I also found it amusing that the hogs, for example, fomented their own revolution and formed their own Free State of Hogs (or some such) in Florida, and obviously, the other animals are trying to secure rights, equalities, and securities, but also, the subtext is that they all are going by names given to them by humans! I found that amusing. One cannot be liberated from all of their chains.

Two additional points of amusement to me: Killing is largely outlawed, although of course there are coyotes, gators, and such who don’t obey such laws, and as the lion notes, who would stop him if he wanted to eat warm flesh? But they still eat plants! I’m sure the plant life would have something to say about this new order! Also, I’m shocked octopuses didn’t make the cut! To me, primates aside (who are treated in amusing fashion by Drucker, largely showing their butts in rude gestures to other animals), octopuses have to be considered one of the smartest non-human animals on the planet. I would have loved to see how Drucker handled them. Nonetheless.

As I previously mentioned, the reason we come into contact with all of these animals is that Callie, the housecat from Boston, feels some sort of feline synergy with an old lion (who seems like a lion of the Before-Downdrift period) in Africa, and they’re both on a quest to meet each other.
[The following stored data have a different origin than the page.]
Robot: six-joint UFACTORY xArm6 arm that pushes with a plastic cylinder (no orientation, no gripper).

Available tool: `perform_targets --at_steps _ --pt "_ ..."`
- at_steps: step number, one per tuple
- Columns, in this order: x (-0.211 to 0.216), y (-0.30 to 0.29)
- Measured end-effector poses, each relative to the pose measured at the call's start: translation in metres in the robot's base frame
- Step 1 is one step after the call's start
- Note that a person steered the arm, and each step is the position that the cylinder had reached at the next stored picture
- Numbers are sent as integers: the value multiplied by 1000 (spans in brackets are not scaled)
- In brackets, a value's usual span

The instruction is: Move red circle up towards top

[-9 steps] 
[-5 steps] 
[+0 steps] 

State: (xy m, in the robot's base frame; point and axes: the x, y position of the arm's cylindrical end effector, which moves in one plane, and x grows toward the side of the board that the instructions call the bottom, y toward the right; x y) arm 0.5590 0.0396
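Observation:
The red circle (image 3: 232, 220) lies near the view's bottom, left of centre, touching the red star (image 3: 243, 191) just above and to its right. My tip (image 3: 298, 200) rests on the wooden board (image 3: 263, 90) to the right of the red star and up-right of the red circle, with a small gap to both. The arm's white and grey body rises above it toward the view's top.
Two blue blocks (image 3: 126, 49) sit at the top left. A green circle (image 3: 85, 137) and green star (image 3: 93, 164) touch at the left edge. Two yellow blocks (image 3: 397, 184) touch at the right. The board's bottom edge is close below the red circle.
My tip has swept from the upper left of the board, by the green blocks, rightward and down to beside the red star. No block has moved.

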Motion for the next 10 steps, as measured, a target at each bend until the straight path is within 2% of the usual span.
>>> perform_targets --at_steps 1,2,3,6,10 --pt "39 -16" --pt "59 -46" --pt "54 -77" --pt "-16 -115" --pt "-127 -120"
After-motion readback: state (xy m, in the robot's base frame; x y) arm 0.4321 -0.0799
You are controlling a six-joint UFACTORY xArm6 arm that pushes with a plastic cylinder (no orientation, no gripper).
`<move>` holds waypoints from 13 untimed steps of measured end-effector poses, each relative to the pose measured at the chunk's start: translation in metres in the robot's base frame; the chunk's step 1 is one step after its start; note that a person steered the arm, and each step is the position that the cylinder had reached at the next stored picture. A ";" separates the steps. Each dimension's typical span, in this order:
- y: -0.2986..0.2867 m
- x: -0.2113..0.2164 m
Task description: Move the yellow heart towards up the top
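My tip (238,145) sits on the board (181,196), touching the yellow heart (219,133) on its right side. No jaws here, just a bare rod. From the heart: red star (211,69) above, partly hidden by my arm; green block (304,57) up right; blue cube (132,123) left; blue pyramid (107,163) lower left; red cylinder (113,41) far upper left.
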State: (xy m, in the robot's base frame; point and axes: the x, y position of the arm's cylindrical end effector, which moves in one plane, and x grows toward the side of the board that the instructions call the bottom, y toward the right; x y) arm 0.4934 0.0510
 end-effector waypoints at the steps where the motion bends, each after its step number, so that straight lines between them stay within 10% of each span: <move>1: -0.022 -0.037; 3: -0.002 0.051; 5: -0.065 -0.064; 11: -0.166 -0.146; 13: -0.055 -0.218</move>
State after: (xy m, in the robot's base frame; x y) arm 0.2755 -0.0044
Toward the end of the book, the lion is caged by humans for no discernible reason other than that’s what humans do to other animals. Still, Callie finds him and liberates him. And darn if I didn’t feel some emotion at them finally meeting after a year of journeying toward each other!
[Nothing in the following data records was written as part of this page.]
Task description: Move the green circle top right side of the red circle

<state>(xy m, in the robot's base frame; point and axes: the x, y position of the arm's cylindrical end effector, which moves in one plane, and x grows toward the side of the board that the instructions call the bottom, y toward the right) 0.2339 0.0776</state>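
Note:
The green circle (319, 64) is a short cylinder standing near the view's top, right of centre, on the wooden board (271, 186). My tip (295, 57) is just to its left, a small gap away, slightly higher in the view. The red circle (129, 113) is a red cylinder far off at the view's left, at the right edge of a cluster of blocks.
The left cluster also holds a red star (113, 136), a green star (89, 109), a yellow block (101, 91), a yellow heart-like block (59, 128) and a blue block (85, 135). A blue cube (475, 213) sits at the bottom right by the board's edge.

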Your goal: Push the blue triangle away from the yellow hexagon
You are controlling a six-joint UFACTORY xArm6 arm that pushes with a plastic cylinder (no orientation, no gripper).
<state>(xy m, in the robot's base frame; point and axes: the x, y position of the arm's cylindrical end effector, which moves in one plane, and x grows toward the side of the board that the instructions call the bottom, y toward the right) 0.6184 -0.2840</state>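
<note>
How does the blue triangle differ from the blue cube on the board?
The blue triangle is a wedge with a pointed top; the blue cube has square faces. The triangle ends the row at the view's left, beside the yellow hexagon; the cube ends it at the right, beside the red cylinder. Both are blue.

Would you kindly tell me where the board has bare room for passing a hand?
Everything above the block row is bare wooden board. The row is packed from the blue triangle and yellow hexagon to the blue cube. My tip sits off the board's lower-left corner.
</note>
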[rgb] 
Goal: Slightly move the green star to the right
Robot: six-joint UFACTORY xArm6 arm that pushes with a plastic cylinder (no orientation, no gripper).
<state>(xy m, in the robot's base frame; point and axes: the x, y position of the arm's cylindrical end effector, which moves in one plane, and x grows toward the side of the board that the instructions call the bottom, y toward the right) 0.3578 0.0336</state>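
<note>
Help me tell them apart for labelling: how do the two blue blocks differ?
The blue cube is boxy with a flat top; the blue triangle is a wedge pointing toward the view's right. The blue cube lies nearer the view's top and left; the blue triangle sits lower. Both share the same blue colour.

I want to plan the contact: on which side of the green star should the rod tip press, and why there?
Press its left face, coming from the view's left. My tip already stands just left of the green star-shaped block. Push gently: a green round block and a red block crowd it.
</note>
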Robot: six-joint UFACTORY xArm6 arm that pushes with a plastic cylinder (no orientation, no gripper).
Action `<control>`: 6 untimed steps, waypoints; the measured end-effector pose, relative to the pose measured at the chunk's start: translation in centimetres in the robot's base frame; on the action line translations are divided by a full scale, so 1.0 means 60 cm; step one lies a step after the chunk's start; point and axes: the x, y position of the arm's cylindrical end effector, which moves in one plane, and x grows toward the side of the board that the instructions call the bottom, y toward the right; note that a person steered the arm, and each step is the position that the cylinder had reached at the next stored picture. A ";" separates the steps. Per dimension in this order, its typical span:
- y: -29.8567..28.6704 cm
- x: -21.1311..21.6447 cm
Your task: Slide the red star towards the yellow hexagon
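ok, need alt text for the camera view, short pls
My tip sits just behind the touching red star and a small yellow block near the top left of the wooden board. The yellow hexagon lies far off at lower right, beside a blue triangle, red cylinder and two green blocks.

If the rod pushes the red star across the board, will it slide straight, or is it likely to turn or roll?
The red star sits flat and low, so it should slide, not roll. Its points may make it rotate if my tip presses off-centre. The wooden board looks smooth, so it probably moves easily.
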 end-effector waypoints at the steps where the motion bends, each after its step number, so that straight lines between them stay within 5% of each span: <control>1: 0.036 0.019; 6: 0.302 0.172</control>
All the while, the book is narrated by an Archaeon, a 3.8 billion-year-old species, the oldest on earth, and what I think is a microorganism that exists everywhere on Earth and in any conditions on Earth, seemingly the most inhospitable for other lifeforms. The Archeaon’s point and “character” arc is that it will survive because it has always survived, but because of the Downdrift, it’s developing a sense of self and placement within the wider ecosystem and that troubles and terrifies it, by my reading. Which, I think is also the overall point of the book: Everything is connected, everything has “downdrifts” on everything else, from the biggest mammals to the smallest of insects, the wisest and the stupidest (poor penguins get that billing, here).
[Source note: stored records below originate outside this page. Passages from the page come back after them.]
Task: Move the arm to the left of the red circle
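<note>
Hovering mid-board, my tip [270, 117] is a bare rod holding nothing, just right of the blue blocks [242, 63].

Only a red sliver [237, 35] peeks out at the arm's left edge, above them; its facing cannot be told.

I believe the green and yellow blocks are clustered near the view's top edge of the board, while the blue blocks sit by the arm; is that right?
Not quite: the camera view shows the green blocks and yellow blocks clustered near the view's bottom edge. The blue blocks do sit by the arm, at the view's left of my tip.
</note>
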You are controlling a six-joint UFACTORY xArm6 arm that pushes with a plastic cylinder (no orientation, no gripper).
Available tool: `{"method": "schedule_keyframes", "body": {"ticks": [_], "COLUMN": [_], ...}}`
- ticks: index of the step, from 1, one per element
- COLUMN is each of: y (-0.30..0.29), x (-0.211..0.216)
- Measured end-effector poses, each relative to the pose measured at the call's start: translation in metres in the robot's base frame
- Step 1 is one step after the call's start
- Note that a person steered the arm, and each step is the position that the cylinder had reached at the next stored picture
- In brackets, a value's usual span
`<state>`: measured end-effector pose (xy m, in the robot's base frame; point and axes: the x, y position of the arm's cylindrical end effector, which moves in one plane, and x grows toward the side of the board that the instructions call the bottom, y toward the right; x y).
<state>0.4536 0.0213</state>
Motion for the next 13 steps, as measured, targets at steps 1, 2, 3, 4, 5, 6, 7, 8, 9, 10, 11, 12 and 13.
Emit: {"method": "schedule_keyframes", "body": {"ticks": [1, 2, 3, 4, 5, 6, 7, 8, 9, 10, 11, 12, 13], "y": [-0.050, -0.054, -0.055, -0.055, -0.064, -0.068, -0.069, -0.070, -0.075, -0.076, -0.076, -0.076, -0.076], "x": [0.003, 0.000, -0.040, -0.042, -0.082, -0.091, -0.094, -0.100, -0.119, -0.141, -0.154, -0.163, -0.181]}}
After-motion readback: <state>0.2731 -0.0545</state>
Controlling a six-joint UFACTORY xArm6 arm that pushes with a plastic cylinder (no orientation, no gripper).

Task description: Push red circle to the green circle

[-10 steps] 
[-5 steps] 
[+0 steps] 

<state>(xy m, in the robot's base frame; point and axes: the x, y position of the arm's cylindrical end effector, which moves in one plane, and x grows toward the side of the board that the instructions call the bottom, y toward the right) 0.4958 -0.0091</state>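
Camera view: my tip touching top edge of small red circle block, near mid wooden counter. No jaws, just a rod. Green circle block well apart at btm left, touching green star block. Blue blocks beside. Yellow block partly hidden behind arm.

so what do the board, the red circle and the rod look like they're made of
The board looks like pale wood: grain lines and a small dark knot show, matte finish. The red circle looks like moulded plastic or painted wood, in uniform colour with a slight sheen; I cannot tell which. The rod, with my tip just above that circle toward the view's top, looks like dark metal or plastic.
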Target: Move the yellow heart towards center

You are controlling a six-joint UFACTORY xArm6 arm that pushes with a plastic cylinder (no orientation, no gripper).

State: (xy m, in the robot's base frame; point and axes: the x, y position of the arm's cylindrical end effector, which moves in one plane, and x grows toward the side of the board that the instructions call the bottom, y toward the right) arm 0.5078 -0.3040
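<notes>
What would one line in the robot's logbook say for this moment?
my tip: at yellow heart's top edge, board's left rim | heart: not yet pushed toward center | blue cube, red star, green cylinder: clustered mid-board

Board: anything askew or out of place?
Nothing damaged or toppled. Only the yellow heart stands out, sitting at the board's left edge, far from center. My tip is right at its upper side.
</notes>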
Like I said, the book is a bit over my head, to say the least. For example, there are literally animals and words I didn’t recognize, but that’s okay because I still weirdly found Drucker’s book compelling (I did largely read it on in one day), even though it’s unlike anything I’ve ever read. Not to turn my ignorance into a positive (although ignorance is a positive in that, of course we don’t know everything!), but I think that’s also the point of Drucker’s novel; we are so ignorant and unattuned to the rest of the animal kingdom, often to our and their peril, and it’s a point Drucker’s alludes to often.

That said, I’m not sure I can even recommend Downdrift to someone unless they are really into biology, ecology, climate, and so forth. Because otherwise, as a work of fiction, I’m not sure it would resonate with more readers. In other words, it doesn’t read like, here’s Act One, Act Two, and Act Three, despite there being a journey at the heart of the story, propelling the “action” (observances) forward.

But if any of what I’ve described sounds like your kind of book, then give Drucker’s eco-fiction a whirl! Just watch out for those cursing, smoking crows.